Aristotle’s Eudaemonia: Achieving Happiness Through Virtue
Aristotle on Happiness: The Supreme Good
According to Aristotle, happiness (Eudaimonia) is the ultimate goal sought by the individual. Therefore, it cannot be merely a means to an end; rather, it is the supreme good. It holds value in itself and does not depend on external factors. Aristotle examined the most prevalent opinions of his time regarding happiness:
- Some claimed that happiness and the major good are wealth, suggesting the good life is related to business. However, Aristotle argued that money is only a means to other things, not an end in itself, and thus cannot be the greatest good to which humans aspire.
- Others equated happiness with pleasure, believing the good life is one of enjoyment. Yet, Aristotle felt that some pleasures are not inherently good, and some good things are not pleasant.
- Still others identified happiness with honor, fame, and glory. But Aristotle noted that fame depends more on those who bestow it than on the recipient, and true happiness cannot rely on elements external to oneself.
Consequently, for Aristotle, none of these views was satisfactory. He concluded that happiness consists in living a virtuous life. This happiness cannot be a fleeting trend or short-lived state but must encompass one’s entire life. While happiness is not identical to pleasure, material goods, or honor, these external goods are often necessary conditions to facilitate a virtuous life.
Aristotle’s Concept of Virtue or Excellence
For Aristotle, a fulfilling life must be lived with excellence (aretē), or virtue. He asserted that only the virtuous life is truly good and, therefore, happy. He distinguished two parts of the human soul relevant to action:
- The non-rational part, which includes desires and volitions that shape a person’s character and can lead to external behaviors through impulses.
- The rational part, from which thoughts and deliberation arise. This part engages in activities such as rationally weighing different means to achieve an end.

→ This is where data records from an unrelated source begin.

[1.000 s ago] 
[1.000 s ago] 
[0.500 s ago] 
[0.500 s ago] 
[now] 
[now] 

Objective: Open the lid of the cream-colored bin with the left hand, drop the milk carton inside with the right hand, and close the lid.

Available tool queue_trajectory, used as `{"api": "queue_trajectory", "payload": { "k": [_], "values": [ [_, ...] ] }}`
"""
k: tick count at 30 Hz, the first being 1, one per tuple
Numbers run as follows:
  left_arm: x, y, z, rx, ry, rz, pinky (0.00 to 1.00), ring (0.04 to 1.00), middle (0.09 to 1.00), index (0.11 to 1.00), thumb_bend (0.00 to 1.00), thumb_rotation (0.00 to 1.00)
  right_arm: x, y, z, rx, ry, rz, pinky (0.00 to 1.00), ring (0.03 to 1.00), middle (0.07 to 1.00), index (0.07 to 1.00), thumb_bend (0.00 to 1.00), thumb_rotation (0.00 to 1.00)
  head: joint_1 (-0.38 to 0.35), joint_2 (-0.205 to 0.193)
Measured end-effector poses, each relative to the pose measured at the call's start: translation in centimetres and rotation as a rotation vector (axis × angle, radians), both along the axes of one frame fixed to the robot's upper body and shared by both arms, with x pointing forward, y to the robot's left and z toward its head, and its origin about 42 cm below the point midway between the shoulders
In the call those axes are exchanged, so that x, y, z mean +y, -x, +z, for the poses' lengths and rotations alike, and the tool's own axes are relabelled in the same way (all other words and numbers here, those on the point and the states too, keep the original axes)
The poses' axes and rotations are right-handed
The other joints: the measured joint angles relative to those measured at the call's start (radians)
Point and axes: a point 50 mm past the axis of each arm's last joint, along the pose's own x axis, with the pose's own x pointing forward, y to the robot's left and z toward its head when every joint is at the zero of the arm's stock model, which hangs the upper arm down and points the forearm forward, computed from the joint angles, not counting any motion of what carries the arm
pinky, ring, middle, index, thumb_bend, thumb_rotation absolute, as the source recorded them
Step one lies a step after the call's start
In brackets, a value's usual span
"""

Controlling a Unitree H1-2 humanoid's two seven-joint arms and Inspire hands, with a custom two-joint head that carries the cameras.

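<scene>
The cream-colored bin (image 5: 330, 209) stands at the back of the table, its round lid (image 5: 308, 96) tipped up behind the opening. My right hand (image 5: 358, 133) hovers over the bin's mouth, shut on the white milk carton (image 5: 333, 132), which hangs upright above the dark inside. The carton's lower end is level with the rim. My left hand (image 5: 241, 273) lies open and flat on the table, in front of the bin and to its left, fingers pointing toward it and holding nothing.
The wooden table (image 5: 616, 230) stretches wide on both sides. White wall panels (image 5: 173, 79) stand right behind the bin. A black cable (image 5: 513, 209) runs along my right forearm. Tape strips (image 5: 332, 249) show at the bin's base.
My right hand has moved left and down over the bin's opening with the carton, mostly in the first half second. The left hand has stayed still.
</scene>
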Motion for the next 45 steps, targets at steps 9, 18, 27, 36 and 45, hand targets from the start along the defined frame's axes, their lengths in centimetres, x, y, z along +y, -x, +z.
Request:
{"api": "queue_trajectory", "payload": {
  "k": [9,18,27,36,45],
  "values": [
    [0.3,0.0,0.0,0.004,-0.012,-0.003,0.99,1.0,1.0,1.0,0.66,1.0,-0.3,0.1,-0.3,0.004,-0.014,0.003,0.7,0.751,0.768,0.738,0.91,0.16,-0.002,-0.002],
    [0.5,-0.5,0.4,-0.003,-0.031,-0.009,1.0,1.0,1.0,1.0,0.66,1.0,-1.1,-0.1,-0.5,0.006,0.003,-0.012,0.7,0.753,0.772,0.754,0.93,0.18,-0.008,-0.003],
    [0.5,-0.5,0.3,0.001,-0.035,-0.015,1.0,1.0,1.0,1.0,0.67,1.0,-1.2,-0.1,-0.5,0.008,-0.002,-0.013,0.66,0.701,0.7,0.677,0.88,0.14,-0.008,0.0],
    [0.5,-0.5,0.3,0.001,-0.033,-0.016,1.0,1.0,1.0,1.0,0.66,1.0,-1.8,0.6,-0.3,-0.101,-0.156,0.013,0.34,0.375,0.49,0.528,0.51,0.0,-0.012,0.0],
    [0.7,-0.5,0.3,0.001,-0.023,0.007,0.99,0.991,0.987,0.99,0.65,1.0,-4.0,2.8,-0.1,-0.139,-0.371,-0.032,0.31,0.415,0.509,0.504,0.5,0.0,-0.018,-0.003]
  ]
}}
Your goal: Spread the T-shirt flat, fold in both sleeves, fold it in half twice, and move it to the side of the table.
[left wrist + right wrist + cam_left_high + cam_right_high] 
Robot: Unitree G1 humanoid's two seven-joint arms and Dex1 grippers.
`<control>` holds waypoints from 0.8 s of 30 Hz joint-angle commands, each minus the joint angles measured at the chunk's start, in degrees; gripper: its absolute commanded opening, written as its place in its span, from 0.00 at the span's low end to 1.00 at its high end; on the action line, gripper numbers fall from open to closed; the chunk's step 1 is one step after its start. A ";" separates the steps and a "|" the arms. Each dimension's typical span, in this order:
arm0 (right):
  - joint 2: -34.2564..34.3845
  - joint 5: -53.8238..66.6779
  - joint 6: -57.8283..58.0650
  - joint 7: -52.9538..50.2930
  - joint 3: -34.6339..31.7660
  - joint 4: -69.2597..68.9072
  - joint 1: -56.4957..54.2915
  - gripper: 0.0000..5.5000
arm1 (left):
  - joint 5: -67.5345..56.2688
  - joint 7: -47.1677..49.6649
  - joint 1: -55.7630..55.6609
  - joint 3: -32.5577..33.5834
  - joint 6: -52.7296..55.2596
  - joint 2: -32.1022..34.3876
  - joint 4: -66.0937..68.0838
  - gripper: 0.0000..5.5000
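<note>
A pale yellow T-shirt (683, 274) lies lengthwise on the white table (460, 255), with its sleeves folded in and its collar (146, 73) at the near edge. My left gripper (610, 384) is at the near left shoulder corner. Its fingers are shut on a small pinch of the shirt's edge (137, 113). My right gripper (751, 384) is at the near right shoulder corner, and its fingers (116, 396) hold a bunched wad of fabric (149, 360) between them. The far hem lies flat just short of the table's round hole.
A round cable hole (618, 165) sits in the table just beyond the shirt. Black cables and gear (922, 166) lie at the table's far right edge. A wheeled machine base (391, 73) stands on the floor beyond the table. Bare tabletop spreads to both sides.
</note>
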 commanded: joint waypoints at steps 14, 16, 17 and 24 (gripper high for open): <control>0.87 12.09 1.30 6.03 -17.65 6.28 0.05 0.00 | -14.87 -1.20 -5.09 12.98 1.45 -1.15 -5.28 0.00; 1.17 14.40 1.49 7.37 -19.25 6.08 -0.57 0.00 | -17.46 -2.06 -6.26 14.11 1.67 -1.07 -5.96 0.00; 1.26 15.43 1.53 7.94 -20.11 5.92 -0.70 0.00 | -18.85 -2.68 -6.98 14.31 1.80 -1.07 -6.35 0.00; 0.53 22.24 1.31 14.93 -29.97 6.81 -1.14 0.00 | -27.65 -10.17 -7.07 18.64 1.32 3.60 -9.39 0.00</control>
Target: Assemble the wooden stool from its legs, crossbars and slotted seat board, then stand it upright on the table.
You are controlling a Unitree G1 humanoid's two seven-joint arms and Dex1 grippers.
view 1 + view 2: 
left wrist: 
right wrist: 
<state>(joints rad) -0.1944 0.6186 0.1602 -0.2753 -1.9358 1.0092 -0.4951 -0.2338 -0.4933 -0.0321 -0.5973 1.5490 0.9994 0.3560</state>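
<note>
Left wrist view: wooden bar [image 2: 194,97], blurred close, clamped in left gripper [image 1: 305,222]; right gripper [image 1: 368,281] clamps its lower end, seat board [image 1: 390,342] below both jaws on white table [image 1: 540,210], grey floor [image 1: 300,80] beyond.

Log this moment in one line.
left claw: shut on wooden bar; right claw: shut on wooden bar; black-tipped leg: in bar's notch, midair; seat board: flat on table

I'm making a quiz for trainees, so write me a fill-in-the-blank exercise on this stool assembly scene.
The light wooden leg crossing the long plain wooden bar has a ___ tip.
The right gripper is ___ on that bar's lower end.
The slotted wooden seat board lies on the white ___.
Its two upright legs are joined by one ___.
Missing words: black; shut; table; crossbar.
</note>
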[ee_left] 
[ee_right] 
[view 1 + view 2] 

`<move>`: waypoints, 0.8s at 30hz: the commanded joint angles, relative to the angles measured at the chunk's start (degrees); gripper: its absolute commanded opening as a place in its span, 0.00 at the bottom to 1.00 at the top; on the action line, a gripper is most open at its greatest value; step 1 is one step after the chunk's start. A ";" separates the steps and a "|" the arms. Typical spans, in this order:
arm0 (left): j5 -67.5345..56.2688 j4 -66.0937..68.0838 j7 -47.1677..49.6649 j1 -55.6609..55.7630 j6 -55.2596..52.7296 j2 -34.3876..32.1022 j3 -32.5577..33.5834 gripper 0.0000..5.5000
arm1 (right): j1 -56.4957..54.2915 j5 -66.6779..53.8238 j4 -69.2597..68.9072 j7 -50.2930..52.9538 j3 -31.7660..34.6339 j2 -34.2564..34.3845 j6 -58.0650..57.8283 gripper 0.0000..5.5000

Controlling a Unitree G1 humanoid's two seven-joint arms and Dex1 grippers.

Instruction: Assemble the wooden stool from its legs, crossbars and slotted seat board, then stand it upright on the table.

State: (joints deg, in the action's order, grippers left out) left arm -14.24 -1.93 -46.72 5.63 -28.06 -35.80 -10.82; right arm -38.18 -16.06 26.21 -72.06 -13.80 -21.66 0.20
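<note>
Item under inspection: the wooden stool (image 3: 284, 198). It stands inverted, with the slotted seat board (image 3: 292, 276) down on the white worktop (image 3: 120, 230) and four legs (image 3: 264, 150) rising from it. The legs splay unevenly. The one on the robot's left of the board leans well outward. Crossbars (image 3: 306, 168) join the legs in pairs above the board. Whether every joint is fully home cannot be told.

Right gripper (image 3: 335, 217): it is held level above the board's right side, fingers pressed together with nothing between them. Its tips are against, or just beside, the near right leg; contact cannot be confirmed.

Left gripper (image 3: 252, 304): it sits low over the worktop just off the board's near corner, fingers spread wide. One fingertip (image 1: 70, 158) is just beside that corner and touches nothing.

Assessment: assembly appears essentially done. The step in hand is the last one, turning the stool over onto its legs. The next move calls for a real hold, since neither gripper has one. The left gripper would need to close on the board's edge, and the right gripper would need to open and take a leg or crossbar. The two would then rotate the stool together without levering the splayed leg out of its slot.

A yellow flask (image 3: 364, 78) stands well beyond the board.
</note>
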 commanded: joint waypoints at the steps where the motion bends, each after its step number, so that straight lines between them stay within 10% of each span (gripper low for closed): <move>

The virtuous life involves controlling the passions and desires that form one’s character, submitting them to the dictates of reason through habit and custom. For Aristotle, experience and wisdom are the essential guides. He advised that younger individuals should learn from the example of the wisest and most experienced, as otherwise, their pursuits could be destructive and fail to lead to happiness.
The Golden Mean and the Role of Prudence
Aristotle taught that decision (prohairesis) guides behavior: “decision is the deliberate desire of things within our reach,” and it can be either good or bad. A good decision is characterized by finding a middle way (the mean) between two extremes – one of deficiency and one of excess. The habit of consistently deciding well, always choosing this intermediate path between extremes, constitutes the virtuous life.
The mean is always relative because it depends on the individual and their specific circumstances. Only experience can teach us precisely where our particular middle ground lies in any given situation. The intellectual virtue associated with practical reason is called prudence (phronēsis). Prudence is not innate but is learned through practical experience and expertise. It helps establish the right course of action and identify the appropriate means to achieve a virtuous end.
Wisdom and the Contemplative Life in Aristotle
For Aristotle, wisdom (sophia) and the pursuit of the mean are essential for forming character. However, he believed the highest form of happiness is achieved through the performance of the highest human activity: the contemplative life. The virtue associated with theoretical reason is wisdom (sophia), defined as the habit of grasping the truth about the universal and necessary aspects of reality.